Los nueve toros ya están alineados en la calle más ancha de Ubud: frente al Palacio y bajo el banyan, el árbol sagrado. Toros y torres, en toda su intrincada colorida decoración, cubiertos de ofrendas, esperan el momento de la partida. Ya han sido montados sobre enormes plataformas de bambú armadas como dameros. Después de las abluciones y las bendiciones, los hombres de negro sarong y vinchas blancas se van colocando en los cuadrados del damero. Son entre treinta y cuarenta por toro, y a la voz de mando levantan sobre sus hombros la enorme plataforma y salen a la carrera. Un hombre monta sobre cada toro que es el sarcófago, la multitud grita.

Todos van detrás en son de fiesta, casi, y al llegar a los cruces de camino con bestial esfuerzo, a los gritos y casi descontroladamente, toda esa estructura que es el gran toro o la torre y sus portadores gira un par de vueltas para desorientar a los espíritus maléficos; esos nefastos invisibles no saben contornear una esquina, razón por la cual al entrar a las casas balinesas solemos darnos contra una pared que debemos contornear. Y también, a qué negarlo, esas vueltas cumplen la función de despedida, porque el espíritu del muerto no encontrará más su camino de retorno y se verá obligado a seguir viaje hacia su liberación.

Después de la carrera, montaña arriba, la multitud llega (llegamos) al cementerio. Allí ya está todo dispuesto: los sutiles techitos que cobijarán el sarcófago, los tanques de kerosén para iniciar el fuego. Los músicos con sus gongs recobran el aliento mientras los deudos y los familiares se encargan de los toros: les bajan las alas, les sacan la tapa a eso que es, en esencia, un tronco ahuecado y empiezan a colmar el interior con ofrendas y sarongs, y a rociarlos con agua sagrada.

Hay un remanso. Es el momento más conmocionante porque se ha hecho el silencio. Estamos frente a unos cúmulos de tierra sin marca y unos pocos hombres del mismo color sepia de la tierra se han puesto a cavar. De golpe del fondo del pozo salen los aullidos, ululantes, que festejan al cuerpo recién desenterrado en su mortaja de esparto, ya casi momificado. A las corridas el cuerpo es envuelto en una estera nueva y trasladado a toda velocidad al vientre del toro que aguarda. Y sin aviso alguno se enciende el fuego.

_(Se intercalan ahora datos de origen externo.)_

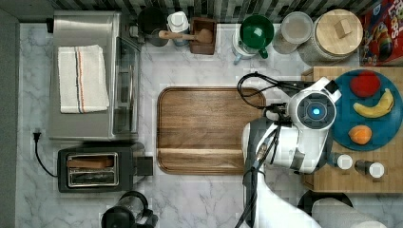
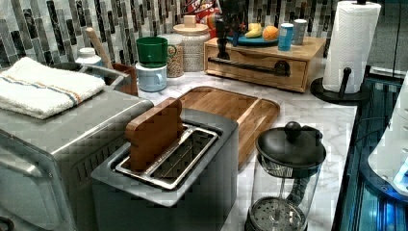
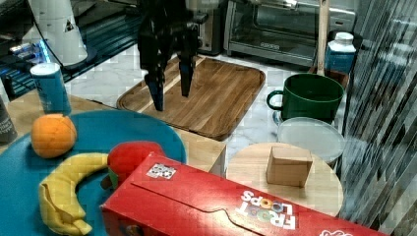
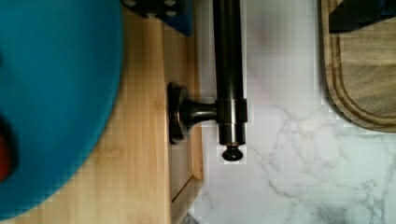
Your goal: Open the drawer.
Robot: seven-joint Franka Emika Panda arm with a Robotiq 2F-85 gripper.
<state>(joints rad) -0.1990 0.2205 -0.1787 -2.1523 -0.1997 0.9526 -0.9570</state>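
My pincer hangs released, fingers spread, just above the drawer's black bar handle, whose long axis runs crosswise between them.

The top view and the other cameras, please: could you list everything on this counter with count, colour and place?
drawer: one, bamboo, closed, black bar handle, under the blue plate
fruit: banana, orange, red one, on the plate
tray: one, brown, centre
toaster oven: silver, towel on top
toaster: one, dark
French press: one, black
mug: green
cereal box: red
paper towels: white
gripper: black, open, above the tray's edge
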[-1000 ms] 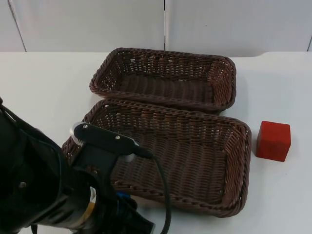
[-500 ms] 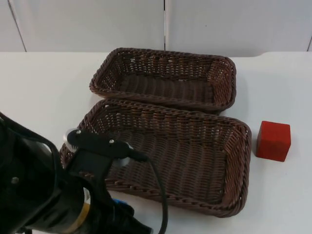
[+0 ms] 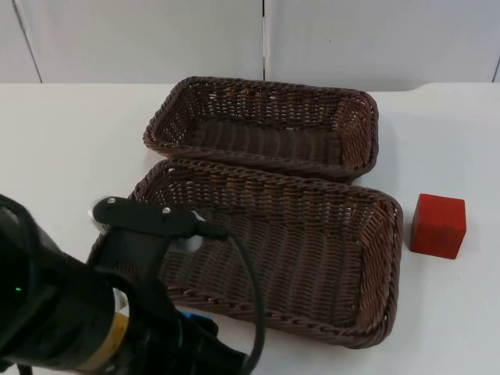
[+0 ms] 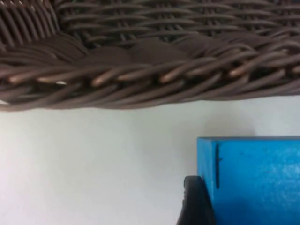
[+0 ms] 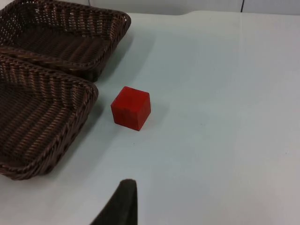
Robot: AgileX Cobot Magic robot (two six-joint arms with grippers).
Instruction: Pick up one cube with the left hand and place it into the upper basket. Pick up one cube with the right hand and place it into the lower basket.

Primero lentamente, después con avidez, el fuego va devorando todo eso que fue madera y cuero dorado, y máscara de tigre o cuerno de oro, que fue ofrendas y perfumes y un ser humano que ya no es más.

Y allí estamos, la pequeña multitud observante, y lo único que nos aleja un poco de los alados toros ardientes es ese humo que se hace cada vez más denso entre los grandes árboles, convirtiendo el espectáculo en algo fantasmal mientras cae la tarde.

Después, deudos, oficiantes y el pueblo entero se retirarán a sus casas, o a desmontar los altares en el terreno sagrado. Lavarán sus sarongs. No quedará nada de la cremación, ni toros ni torres, ni techitos, ni plataformas. Solo algunos huesos calcinados que los deudos recogerán al día siguiente para llevarlos en solemne procesión y depositarlos en una urna que es como una cunita. Los de las castas altas se dirigirán al mar y los demás al río, para que el agua complete el trabajo del fuego. Ahora del muerto o de la muerta solo quedará su memoria y los buenos recuerdos; sus deudos no tendrán más pesar, el espíritu ha sido liberado para siempre. El pueblo se ha quedado purificado y podrán iniciarse los festivales del templo.

Y nosotros los observadores, que fuimos bienvenidos porque el lugar donde se lleva a cabo un ritual de semejante envergadura se transforma de suyo en el centro del mundo −y no es concebible un axis mundi sin extraños y afuereños− sentiremos que por esos pocos días alcanzamos a tocar una puntita del misterio. Estamos agradecidos.